Alexander Mosolov
Alexander Vasilyevich Mosolov[n 1] (Russian: Алекса́ндр Васи́льевич Мосоло́в, romanized: Aleksandr Vasil'evič Mosolov; 11 August [O.S. 29 July] 1900 – 11 July 1973) was a composer of the early Soviet era, known best for his early futurist piano sonatas, orchestral episodes, and vocal music.
Mosolov studied at the Moscow Conservatory and achieved his greatest fame in the Soviet Union and around the world for his 1926 composition, Iron Foundry. Later conflicts with Soviet authorities led to his expulsion from the Composers' Union in 1936 and imprisonment in the Gulag in 1937. Following an early release, which had been argued for by his Conservatory teachers, Mosolov turned his attention to setting Turkmen and Kyrgyz folk tunes for orchestra. His later music conformed to the Soviet aesthetic to a much greater degree, but he never regained the success of his early career.

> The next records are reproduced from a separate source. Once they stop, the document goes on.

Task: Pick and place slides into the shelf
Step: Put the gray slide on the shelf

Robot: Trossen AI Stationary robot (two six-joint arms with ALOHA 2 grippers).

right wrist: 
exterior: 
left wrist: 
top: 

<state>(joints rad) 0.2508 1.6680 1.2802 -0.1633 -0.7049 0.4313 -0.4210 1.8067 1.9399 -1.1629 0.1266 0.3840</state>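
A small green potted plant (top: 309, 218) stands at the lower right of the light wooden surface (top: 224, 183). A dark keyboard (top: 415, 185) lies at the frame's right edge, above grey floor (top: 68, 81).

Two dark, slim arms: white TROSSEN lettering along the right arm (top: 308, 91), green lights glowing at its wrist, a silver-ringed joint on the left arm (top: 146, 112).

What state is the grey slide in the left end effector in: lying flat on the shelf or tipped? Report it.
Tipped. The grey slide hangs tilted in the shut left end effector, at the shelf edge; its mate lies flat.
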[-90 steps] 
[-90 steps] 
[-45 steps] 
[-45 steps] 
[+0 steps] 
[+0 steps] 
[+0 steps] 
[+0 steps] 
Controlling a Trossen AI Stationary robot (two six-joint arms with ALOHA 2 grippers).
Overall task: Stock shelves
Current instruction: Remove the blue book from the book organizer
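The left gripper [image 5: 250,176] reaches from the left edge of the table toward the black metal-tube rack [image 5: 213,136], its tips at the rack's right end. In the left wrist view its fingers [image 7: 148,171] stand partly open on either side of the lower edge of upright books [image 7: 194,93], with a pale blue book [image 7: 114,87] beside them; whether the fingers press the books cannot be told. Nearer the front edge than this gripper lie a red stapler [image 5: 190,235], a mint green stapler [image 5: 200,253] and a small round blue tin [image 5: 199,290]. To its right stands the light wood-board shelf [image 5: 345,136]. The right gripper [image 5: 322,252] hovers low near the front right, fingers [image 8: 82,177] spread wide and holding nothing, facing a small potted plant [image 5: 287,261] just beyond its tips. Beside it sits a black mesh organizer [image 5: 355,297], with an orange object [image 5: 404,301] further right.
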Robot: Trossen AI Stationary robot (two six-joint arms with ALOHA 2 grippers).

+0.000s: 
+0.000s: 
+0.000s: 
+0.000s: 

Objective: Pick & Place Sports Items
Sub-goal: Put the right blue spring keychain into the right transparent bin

Mosolov's works include five piano sonatas (only four of which are extant), two piano concerti (only one movement exists of the second piano concerto), two cello concerti, a harp concerto, four string quartets, twelve orchestral suites, eight symphonies, and a substantial number of choral and voice pieces.
Biography
Mosolov was born to an upper-middle-class family in Kiev, in the Russian Empire. His mother, Nina Alexandrovna, was a professional singer at the Bolshoi Theater and a graduate of the Kiev school of music, and she gave Mosolov his first musical lessons. The family moved to Moscow in 1904. Mosolov's father, Vasiliy Alexandrovich, died a year later when Mosolov was five years old. After his father's death, Mosolov's mother married a successful painter and teacher, Mikhail Leblan.[1] Young Mosolov was greatly impacted by the cosmopolitan lifestyle into which he was raised; both German and French were spoken in the home and the family took trips to Berlin, Paris, and London.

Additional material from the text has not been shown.